## [WHAT YOU ARE ASKED TO DO]
All that is wanted is how many lines in the records below include the string "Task".

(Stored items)
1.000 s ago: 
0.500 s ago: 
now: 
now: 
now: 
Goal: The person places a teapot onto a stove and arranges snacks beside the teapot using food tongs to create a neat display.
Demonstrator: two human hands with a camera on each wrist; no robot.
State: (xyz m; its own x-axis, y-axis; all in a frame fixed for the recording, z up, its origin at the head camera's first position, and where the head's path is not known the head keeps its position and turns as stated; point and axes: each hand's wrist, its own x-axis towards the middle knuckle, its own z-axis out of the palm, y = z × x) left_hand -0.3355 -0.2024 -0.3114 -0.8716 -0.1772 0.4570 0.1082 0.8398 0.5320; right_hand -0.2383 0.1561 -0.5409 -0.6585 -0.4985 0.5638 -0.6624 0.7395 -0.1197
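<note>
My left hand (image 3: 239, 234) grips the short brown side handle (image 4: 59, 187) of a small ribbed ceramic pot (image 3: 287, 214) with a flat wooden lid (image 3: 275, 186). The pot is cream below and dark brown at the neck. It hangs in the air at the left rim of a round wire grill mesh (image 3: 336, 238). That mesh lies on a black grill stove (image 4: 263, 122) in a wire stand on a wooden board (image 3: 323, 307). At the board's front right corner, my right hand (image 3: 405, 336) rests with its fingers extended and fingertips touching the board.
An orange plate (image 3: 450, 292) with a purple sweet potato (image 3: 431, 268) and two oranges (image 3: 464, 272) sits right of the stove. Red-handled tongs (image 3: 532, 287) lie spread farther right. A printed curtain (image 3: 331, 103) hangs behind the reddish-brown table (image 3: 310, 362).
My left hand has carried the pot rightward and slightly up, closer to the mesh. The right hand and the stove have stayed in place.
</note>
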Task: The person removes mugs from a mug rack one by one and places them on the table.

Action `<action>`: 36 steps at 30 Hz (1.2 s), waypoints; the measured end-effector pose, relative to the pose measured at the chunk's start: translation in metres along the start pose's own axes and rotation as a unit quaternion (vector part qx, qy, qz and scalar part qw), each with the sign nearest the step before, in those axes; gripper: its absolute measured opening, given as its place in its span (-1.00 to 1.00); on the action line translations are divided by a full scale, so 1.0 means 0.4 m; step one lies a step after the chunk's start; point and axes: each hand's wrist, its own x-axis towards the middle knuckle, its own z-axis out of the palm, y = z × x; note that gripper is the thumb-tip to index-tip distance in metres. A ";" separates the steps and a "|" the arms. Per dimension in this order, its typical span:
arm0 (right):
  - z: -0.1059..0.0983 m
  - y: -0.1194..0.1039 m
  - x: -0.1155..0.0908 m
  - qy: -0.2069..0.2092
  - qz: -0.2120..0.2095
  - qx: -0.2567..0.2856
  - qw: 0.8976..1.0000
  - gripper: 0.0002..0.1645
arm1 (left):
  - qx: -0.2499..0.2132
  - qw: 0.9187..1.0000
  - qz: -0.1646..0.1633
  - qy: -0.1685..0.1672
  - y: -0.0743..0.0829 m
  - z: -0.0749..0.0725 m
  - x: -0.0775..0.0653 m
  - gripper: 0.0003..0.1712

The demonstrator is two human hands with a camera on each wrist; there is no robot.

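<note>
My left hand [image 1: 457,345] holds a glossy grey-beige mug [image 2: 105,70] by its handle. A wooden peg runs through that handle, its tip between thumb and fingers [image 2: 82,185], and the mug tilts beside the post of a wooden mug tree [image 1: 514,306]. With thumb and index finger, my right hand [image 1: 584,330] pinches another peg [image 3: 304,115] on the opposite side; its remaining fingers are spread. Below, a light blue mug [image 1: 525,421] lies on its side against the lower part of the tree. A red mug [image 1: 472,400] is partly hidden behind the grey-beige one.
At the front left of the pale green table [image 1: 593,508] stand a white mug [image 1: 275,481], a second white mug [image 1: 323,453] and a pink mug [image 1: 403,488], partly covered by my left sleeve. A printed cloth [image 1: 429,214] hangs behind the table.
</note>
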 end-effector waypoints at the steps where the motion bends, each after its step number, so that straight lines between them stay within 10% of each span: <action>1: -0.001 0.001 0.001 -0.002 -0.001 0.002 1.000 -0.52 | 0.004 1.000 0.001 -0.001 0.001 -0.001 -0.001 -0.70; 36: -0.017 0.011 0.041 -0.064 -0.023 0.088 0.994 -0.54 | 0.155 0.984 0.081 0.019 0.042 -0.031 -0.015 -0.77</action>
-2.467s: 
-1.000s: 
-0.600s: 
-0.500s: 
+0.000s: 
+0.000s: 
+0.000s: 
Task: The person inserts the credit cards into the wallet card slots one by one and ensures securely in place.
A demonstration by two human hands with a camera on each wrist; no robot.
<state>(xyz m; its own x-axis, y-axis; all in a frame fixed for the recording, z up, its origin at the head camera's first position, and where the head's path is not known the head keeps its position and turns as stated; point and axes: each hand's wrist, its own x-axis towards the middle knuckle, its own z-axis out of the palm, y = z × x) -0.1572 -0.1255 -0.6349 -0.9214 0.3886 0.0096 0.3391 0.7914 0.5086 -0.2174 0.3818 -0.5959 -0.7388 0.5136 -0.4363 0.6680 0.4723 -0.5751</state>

## [EXERCISE RESPONSE]
2